Problem
The expected answer is the set of lines in the data below between the line holding "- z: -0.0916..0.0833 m" and the line holding "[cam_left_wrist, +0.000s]", inclusive, written out exactly.

Information supplied
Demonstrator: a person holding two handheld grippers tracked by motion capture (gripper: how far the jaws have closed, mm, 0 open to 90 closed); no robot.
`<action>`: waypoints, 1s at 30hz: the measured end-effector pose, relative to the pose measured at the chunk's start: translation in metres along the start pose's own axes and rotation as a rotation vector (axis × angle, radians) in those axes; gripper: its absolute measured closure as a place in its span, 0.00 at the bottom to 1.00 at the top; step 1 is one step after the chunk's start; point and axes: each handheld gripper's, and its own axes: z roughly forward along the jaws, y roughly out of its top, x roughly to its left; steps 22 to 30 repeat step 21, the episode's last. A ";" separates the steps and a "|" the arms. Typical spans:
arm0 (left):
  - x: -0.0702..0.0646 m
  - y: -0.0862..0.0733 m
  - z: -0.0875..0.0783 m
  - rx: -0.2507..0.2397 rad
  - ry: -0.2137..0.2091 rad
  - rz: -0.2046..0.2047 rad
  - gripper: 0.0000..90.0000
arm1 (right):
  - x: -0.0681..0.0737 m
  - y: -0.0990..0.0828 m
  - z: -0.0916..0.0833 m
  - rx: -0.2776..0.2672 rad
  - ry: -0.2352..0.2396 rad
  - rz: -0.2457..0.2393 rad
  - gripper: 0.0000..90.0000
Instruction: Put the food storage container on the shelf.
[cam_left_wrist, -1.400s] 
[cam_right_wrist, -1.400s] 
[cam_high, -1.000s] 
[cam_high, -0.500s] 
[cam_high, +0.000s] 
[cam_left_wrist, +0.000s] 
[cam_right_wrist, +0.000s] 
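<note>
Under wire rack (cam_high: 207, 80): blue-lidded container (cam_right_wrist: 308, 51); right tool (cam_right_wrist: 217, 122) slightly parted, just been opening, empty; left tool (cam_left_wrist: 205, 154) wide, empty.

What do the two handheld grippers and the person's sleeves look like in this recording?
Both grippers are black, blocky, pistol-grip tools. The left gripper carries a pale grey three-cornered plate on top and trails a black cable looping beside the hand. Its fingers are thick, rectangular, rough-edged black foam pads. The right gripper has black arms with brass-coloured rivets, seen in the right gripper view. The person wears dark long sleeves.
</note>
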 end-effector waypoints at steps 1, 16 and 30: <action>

Result
  - z: -0.0916..0.0833 m
  - rx: -0.2776..0.2672 rad
  - ry: -0.2352..0.2396 rad
  - rz: -0.2457..0.2393 rad
  - gripper: 0.0000..90.0000
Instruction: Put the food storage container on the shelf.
[cam_left_wrist, -1.400s] 
[cam_right_wrist, -1.400s] 
[cam_high, -1.000s] 
[cam_high, -0.500s] 
[cam_high, +0.000s] 
[cam_left_wrist, +0.000s] 

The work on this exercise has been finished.